Demonizing Abortion in America
Although abortion had been an established and largely accepted practice within American society for much of its history, by the 1840s a growing chorus of voices had arisen calling for its criminalization. Much of the public outcry focused on the figure of Madame Restell, an abortion provider in New York City who advertised her services openly in newspapers like the New York Herald and dispensed them from her fashionable three-story brownstone mansion at the corner of 5th Avenue and 52nd Street. Restell’s success and public visibility—she was reported to ride around town in a luxurious four-horse carriage—made her an easy target for anti-abortion campaigners and provided them with a frame on which to hang the stereotype of the evil female abortionist. In the 1850s, Restell attracted the attention of the recently formed American Medical Society and became the object of its campaign, led by Dr. Horatio Storer, to end abortion in America.

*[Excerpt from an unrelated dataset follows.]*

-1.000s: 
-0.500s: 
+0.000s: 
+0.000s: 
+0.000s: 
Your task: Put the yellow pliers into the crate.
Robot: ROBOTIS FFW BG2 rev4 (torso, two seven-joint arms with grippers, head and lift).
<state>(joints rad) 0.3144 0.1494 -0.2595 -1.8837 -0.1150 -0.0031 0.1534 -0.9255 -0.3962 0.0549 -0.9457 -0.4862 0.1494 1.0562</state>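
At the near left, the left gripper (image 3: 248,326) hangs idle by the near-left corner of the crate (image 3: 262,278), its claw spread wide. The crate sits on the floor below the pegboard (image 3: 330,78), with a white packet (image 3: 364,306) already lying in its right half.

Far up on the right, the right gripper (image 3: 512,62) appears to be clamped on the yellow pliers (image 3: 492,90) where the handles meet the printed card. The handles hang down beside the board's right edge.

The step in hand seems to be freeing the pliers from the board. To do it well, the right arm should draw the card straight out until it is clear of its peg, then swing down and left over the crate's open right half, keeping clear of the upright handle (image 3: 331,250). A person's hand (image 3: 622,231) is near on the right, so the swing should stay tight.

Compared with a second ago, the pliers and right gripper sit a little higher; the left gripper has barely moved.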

New York: Its Upper Ten and Lower Million
George Lippard
Cincinnati: H. M. Rulison, 1854
George Lippard’s book is one of the many dime novels published during the mid-19th century that uses the trope of the “evil female abortionist” to generate moral outrage among its readers. Using the very thinnest of veils—the historical Restell appears here as the fictional “Madame Resimer”—Lippard expresses his horror not merely over Resimer’s work as an abortion provider but over the fact that she is wealthy, operates out of a mansion in one of New York’s most fashionable neighborhoods, and, perhaps worst of all, does so openly and without apology. Lippard’s novel traffics in a number of popular stereotypes of female abortion providers, including suggestions that they are motivated by greed and lack a proper sense of shame.
“Puck to Nemesis” in Puck
April 10, 1878
New York: Puck Publishing Company
In this 1878 cartoon from Joseph Keppler’s popular satirical magazine Puck, the magazine’s eponymous character addresses the goddess Nemesis, the deity tasked with avenging crime and punishing the proud. Gesturing toward the headquarters of two of New York’s prominent newspapers—the New York Herald and the German-language New York Staats-Zeitung), Puck urges Nemesis to continue her vengeful work, claiming that “these proud edifices have helped to rear that one”—namely, the 5th Avenue mansion and home from which Restell performed abortions. Puck’s stance against newspapers that advertised abortion services aligned it with the aims of anti-abortion campaigners like Anthony Comstock.
The Mysteries and Miseries of New York: A Story of Real Life
Ned Buntline
New York: Berford & Co., 1848
Like Lippard, Buntline sets his novel in New York and uses the historical Madame Restell as the model for his story’s cartoon villain—an abortion provider named Caroline Sitstill. But for the shock and horror of Lippard’s novel, Buntline substitutes misogynistic invective and overt sermonizing. Referred to earlier as “an abortion of her own sex, [and] one whom it would be blasphemy to call a woman,” Sitstill/Restell is warned here that there is “a warm berth waiting” for her in the afterlife. Novels like Buntline’s gave rise to a popular stereotype of female abortion providers—and later of women who procured abortions for themselves—as dangerously unnatural creatures, traitors to women’s natural maternal instincts.